On 19 May, City Connect celebrates the birthday of Victoria Wood CBE, the English comedienne, actress, singer-songwriter, screenwriter and director. Wood has written and starred in sketches, plays, films and sitcoms, and her live comedy act is interspersed with her own compositions, which she accompanies on piano. She is noted for her skills in observing culture, and in satirising social classes. Wood frequently works with long-term collaborators Julie Walters, Duncan Preston and Celia Imrie.
Biography
Victoria Wood started her career in 1974 by winning the ATV talent show New Faces. It wasn’t until the 1980s that she began to establish herself as a comedy star and became one of Britain’s most popular stand-up comedians starting with the award-winning television series Victoria Wood As Seen On TV. Wood began working at the BBC in 1984 and her sketch show Victoria Wood As Seen On TV went into production. Wood chose actors and actresses herself: her friend Julie Walters starred, as did Duncan Preston. Wood’s friend Celia Imrie was also cast, as well as Susie Blake and Patricia Routledge. As Seen On TV was notable for featuring classic sketches such as Acorn Antiques, a spoof of low-budget soap opera and rumoured to be named after an antiques shop in her birthplace. Acorn Antiques is remembered for characters such as “Mrs Overall” (played by Walters), the deliberately bad camera angles and wobbling sets, as well as Celia Imrie’s sarcastic tone as “Miss Babs”. Below is “Episode 1” of Acorn Antiques starring Walters, Imrie and Preston.
Between 1989 and 1999, Wood began to move away from the sketch show format and into more self-contained works, often with a more bittersweet flavour. The television film, Pat and Margaret (1994), starring Wood and Julie Walters as long-lost sisters with very different lifestyles, continued her return to stand-alone plays with a poignant undercurrent to the comedy. In 1998, she wrote her first sitcom, dinnerladies, which continued her now established milieu of mostly female, mostly middle-aged characters depicted vividly and amusingly, but with a counterpoint of sadder themes.
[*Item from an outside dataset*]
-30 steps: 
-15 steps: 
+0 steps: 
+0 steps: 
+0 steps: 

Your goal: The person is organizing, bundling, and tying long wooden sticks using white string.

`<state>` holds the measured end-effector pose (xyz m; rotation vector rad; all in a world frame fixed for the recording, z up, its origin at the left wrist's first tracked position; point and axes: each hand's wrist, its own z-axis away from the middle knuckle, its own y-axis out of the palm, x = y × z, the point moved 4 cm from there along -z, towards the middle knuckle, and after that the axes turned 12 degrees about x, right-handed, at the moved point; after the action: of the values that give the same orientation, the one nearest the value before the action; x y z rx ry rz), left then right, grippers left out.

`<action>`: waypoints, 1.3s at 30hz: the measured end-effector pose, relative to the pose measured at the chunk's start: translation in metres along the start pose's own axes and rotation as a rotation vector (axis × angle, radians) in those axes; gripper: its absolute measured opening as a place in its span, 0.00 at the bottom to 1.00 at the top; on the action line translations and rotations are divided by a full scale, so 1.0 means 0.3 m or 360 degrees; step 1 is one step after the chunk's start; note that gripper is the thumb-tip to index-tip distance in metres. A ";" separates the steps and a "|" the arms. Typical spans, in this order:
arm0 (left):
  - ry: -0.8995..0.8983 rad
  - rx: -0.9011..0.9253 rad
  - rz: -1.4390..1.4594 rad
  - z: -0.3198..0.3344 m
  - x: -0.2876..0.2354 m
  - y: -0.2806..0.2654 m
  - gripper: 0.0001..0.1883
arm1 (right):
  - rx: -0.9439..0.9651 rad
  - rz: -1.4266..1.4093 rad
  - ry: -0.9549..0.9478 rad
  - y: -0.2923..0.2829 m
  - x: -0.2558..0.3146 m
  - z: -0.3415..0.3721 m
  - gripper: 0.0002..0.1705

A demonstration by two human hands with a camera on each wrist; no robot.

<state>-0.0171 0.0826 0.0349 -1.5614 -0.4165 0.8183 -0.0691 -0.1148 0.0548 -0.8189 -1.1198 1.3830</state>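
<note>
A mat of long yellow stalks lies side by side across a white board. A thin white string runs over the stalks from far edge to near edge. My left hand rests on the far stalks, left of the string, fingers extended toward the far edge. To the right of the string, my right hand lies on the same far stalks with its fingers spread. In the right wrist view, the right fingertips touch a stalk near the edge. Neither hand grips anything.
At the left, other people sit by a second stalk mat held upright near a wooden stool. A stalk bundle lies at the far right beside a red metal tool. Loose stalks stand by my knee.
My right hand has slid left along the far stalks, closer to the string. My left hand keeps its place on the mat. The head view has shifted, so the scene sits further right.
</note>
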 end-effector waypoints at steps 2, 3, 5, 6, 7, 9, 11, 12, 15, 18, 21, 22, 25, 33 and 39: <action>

December 2000 saw the Christmas sketch show special Victoria Wood with All The Trimmings, starring her traditional troupe of actors and actresses as well as a string of special guest stars. Here’s her parody of Brief Encounter that was one of the sketches on the show.
Wood wrote her first musical, Acorn Antiques: The Musical!, which opened in 2005 at the Theatre Royal, Haymarket, London, for a limited period, directed by Trevor Nunn. It starred most of the original cast, with Sally Ann Triplett playing Miss Berta (played in the series by Wood). Wood played Julie Walters’ character Mrs. Overall for matinee performances.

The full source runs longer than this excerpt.